Tuesday, September 10, 2019
A new program trains people with disabilities to be aides for people with disabilities
Yesterday I read about an academy in Washington, D.C. that is training young people with autism and intellectual disability to become aides. Called Direct Service Professional Academy, it aims to give career opps to people with disabilities and help with the shortage of home health aides, reports Disability Scoop. One class of high school seniors has already graduated, and 12 students are currently enrolled.
"I'm going to love this job because I've been through it," and I know what it feels like to not be supported," says 18-year-old student Carmela Mack, who is hearing impaired, "I can connect with them because that was me."
During the 120-hour, six-week course, she and her fellow students learn about the history of disability rights, along with how to plan activities and coordinate public transportation. There are also sessions on health, wellness and other topics. They graduate with the skills and certifications they need to become a Direct Service Professional (DSP).

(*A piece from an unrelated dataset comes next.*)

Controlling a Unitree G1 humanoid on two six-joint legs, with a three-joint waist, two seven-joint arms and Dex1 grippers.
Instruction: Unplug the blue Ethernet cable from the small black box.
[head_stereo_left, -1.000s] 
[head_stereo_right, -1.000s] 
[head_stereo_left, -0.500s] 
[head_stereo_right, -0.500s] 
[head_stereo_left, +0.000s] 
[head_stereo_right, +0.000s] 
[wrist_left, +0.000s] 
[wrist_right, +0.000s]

The Academy is run by RCM, a company that provides support to people with disabilities. It is funded by Washington's Department on Disability Services, and is free to participants. Graduates who go on to become aides are usually paid through Medicaid.
The program makes all the sense. Some people with disabilities need a helping hand. Many people with disabilities need a job—and they'd bring with them a special level of understanding and empathy. Why not match them up?